Warren Buffett's announced year-end step-down coincides with a tactical portfolio reshuffle: Berkshire Hathaway trimmed Apple to just over 238 million shares (21.4% of its stock portfolio) and Bank of America to just over 568 million shares (9.6%), redeploying proceeds into U.S. Treasury bills that now exceed $320 billion, while initiating a position of roughly 17.8 million Alphabet shares in Q3. The Apple sale is framed by valuation concerns—Apple trades at about 33.6x projected next-12-month earnings—while the Bank of America reduction reads as profit-taking from a long-held, highly appreciated stake begun in 2011. Alphabet's appeal in Berkshire's entry is supported by concrete company fundamentals: a record Q3 revenue of $102.3 billion (its first $100 billion quarter), nearly $24.5 billion in free cash flow for the quarter, and roughly $98.5 billion in cash and equivalents, plus strategic positioning in AI (Gemini, data centers, in-house chips) and a newly initiated dividend.
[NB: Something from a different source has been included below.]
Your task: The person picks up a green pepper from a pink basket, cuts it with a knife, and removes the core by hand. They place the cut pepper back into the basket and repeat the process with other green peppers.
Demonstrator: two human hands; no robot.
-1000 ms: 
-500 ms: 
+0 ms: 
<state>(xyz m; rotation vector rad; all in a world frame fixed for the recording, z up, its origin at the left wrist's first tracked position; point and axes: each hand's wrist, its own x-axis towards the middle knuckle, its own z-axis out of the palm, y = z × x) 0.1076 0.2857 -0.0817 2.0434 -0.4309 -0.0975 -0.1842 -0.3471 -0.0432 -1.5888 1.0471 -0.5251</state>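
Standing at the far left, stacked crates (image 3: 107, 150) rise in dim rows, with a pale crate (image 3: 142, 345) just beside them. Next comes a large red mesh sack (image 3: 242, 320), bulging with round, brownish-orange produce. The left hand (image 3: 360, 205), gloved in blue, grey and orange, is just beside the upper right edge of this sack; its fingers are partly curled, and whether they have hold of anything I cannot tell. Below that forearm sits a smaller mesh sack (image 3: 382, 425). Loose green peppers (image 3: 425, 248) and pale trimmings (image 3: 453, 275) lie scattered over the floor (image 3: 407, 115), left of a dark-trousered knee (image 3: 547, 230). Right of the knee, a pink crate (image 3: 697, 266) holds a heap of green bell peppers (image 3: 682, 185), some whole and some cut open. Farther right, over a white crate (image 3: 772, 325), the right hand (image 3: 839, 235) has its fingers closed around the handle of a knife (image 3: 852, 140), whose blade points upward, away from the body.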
These metrics align with Berkshire's historical preference for cash-generative franchises and help explain why a traditionally conservative investor opened a tech position now. The move signals a dual strategy of de-risking via liquidity accumulation and selective exposure to AI-enabled, cash-flow-rich technology. Key near-term risks for investors include leadership transition uncertainty at Berkshire, potential opportunity cost from reducing concentration in Apple if the stock re-rates, and the impact of large Treasury holdings on Berkshire's return profile versus equities.